Different entities with similar values might overwrite each other. The same happens with entities containing similar synonyms for different values. An entity with values too similar to each other (a value to “blue” and another one to “aqua”) will not work properly as the cognitive engine will not know which value to use.

There are some best practices when building Entities:

  • When building a Synonym Entity, pay attention to how a user use synonyms to refer to something. Example: “cold tomato soup”, “gazpacho”, “salmorejo” and “gaspacho”.

  • Instead of creating multiple Entities referring to similar actions, such as order_pizza and order_soda, create a single intent, such as order, and an entity to refer to these objects, such as “soda” or “pizza”.

  • Pay attention to overlapping Entities. Some words can fit in more than one category. “Blue”, for example, can be a color and an emotion.

System Entities

Are those feature lists that come with some NLPs engines. These entities can only be enabled or disabled.

eva NLP offers 5 (five) system entities: Cardinal (recognizes quantity), Date (recognizes a specific date), Address, Product (recognizes products, from a spoon to a car) and Language.

Although eva NLP offers pre-built Entities for numbers, addresses, dates, languages and products, if you make a Pattern or Synonym Entity for any of those categories, eva NLP prioritizes user-created entities over system entities.

This means that if you build yourself any entity that overlaps a system entity (a pattern entity for number or a synonym entity for addresses) and inserts both the system entity and the entity you made in a flow, eva NLP will use the entity you build to interpret a user utterance.

How to use system entities:

  1. First, go to the Entities field and select System Entities.

2. Then, click on the pen of the entity you want to enable

3. Click on the button to enable the entity.

4. In the snack message, type "ENABLE" and save.

5. Go to the desired flow and create an Entity cell.

6. Between New and List, choose List.

7. The system entity will be in the list.

8. Just click on it, and you are done 😉

Using entities from external NLPs

When you integrate a NLP that is not eva NLP, the entity database built there is synchronized with eva.

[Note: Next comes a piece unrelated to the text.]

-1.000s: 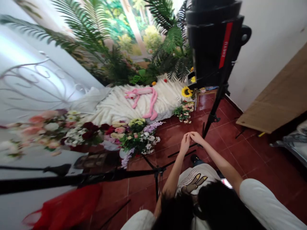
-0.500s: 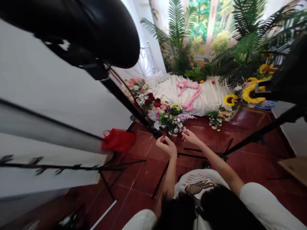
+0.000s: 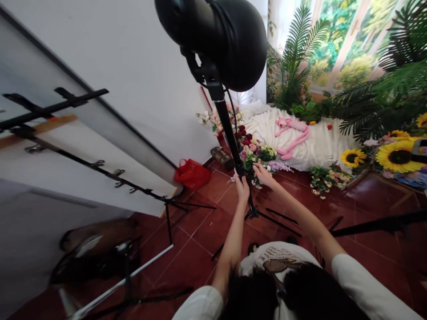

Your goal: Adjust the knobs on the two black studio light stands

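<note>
A black studio light is mounted on a black light stand in front of me. My left hand is wrapped round the stand's pole just under its dark collar. On the right of the pole is my right hand, its fingers bent and a little apart close to the collar. Whether its fingertips touch the collar I cannot make out. Flowers lie behind the pole, and the stand's legs spread over the floor below.
A pink plush toy lies on white cloth, with sunflowers and palm leaves around. To the left are a red bag and a black rack with clips. Another black stand crosses at right.
My view has swung left, so the light and stand appear further right. My left hand, earlier loosely curled near the pole, has closed round it. My right hand has come closer to the collar.
</note>
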Demonstrator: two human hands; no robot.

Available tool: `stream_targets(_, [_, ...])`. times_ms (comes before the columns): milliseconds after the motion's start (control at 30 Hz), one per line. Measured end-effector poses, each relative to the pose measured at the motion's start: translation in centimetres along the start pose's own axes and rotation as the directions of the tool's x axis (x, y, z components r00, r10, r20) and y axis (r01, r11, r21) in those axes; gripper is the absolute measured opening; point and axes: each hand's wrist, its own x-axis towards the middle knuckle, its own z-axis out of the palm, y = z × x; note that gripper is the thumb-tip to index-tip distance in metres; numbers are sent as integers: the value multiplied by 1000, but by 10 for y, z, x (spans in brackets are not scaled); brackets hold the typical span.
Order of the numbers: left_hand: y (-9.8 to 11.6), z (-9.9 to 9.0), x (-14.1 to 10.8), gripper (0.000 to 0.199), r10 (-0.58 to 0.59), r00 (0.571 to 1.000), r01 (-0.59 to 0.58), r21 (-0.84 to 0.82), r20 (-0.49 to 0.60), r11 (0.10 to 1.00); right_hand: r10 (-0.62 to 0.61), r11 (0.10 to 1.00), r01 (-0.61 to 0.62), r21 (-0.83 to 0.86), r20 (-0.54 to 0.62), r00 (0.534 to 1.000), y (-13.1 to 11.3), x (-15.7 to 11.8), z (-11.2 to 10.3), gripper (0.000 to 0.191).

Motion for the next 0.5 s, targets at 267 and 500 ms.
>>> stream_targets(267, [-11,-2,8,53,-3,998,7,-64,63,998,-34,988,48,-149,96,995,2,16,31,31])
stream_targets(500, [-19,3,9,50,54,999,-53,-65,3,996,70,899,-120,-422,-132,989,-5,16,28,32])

This means that you can keep building your flows with entities that you have made in the NLP.

To use an NLP entity, you have to insert its name exactly as it is written in the NLP. If you are using system entities, you can find their correct names in the NLP documentation.

For example: if the entity is saved as @tomato_soup__151451 in the NLP, to use it in eva you have to write it down in the modal (even the double underline and numbers).

On the value field, you can either enter a specific value from the NLP or you can leave it blank to consider all entity values registered. If you want to use a specific value, you have to insert its name exactly as it is written in the NLP.

Example: as with the entities, if the value is saved as “gaspacho”, you will have to write it down in the modal as “gaspacho”, not “gazpacho”.

You can use those entities in your flow, and edit their values, names, description, and tags.

Important: It is not recommended to change an NLP entity name or values because it can affect the synchronization.

After finishing, you have to go back to the NLP and train your flow.

If you are using Luis, check the appendice “Using system entities in Luis”.

Disambiguation of polysemic words

Polysemy is when a single word has multiple meanings or senses. When used in the same interaction (in an Intent and an Entity), it can affect assertiveness of your virtual agent.

Let’s see an example with the word “make”. This polysemy has many meanings, such as “cause”, “do”, “build, prepare”, “makeup”, etc. Now, imagine you built an agent for ecommerce and inserted “make” in an Entity and that it also appears in an Intent.

In this very specific case, when the NLP recognizes the Intent and the Entity in the same interaction, eva prioritizes the order of construction of the flow, from top to bottom.

The order of the cells matters when it comes to validating what eva delivers first.